Pulmonary interstitial disease in Ig deficiency

Study objectives: To determine the frequency and type of interstitial lung disease (ILD) in consecutive subjects with symptomatic Ig deficiency. Patients: One hundred forty-eight consecutive subjects with repeated respiratory infections and Ig deficiency. Measurements: Ig classes and IgG subclasses (IgGSCs), the response to vaccination, pulmonary function tests, chest radiography, CT scan, Ga scan and, when possible, BAL and lung biopsy. Results: Twenty-nine of 148 subjects (19 men and 10 women aged 18 to 72 years) had evidence of ILD. In 20 subjects, no cause of ILD was apparent. The remaining nine cases were ostensibly due to identifiable causes. Twenty subjects had IgGSC deficiency, 8 subjects had common variable immunodeficiency, and 1 subject had combined IgM plus IgGSC deficiency.
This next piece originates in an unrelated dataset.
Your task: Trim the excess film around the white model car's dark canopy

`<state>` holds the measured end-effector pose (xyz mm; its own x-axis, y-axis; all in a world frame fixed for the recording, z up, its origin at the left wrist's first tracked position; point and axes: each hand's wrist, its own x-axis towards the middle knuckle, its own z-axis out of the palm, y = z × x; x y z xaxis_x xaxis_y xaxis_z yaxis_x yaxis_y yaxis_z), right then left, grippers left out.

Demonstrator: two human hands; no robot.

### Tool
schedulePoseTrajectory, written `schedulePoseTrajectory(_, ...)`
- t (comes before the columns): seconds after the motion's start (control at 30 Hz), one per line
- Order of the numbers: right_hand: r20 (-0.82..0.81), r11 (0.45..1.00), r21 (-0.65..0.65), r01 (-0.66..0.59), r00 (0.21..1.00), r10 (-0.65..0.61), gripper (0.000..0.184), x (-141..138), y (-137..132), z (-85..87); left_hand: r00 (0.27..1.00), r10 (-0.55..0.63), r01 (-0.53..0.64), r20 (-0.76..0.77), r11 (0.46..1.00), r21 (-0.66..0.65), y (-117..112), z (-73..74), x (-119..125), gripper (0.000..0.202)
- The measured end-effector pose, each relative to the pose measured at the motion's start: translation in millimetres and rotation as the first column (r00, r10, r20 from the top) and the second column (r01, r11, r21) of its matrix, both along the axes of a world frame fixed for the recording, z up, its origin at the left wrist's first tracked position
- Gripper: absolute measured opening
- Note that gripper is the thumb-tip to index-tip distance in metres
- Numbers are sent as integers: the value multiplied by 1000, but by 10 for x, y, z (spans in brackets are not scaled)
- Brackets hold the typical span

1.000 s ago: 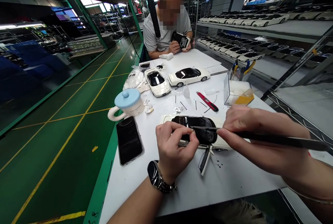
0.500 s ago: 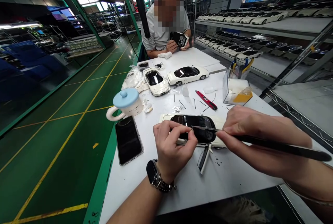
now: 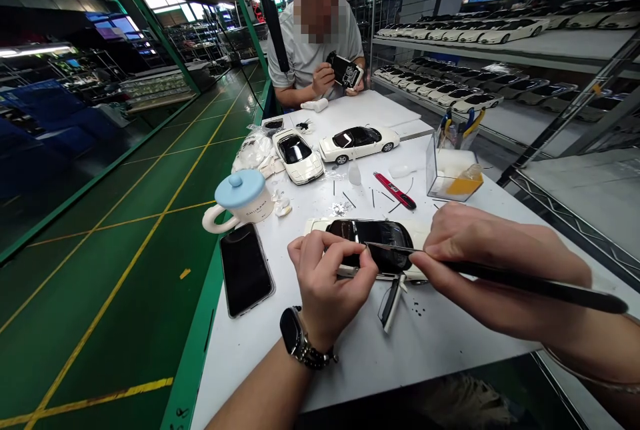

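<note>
1. White die-cast model car with glossy black roof (image 3: 373,250): centre frame, long axis left-right on the white table (image 3: 450,337).
2. Left hand (image 3: 327,287): fingertips pinched shut at the roof's near-left edge.
3. Right hand (image 3: 493,270): closed around long black tweezers (image 3: 500,273), tip pointing left, meeting the left fingertips.

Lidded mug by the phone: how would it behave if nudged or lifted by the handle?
The mug is squat with a broad base, so it would probably slide rather than tip. Its blue lid looks merely seated and may pop off. It looks ceramic, so likely fragile, and it sits near the table edge.
</note>
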<state>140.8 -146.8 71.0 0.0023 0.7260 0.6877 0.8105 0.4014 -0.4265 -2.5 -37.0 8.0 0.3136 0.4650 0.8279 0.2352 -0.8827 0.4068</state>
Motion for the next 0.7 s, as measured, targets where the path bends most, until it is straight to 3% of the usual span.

No isotype deficiency was consistently related to a specific ILD. After administration of IV Ig, eight subjects, all with IgGSC deficiency, improved clinically, physiologically, radiologically, and occasionally histologically, regardless of immunologic or radiologic features. In this selective sample, the prevalence of ILD in consecutive subjects with recurrent respiratory infections and Ig deficiency (29 of 148 subjects; 19.6%) was higher than in the general population (0.8%; p < 0.05). Conclusions: ILD in Ig deficiency is frequent and usually involves IgGSC deficiency.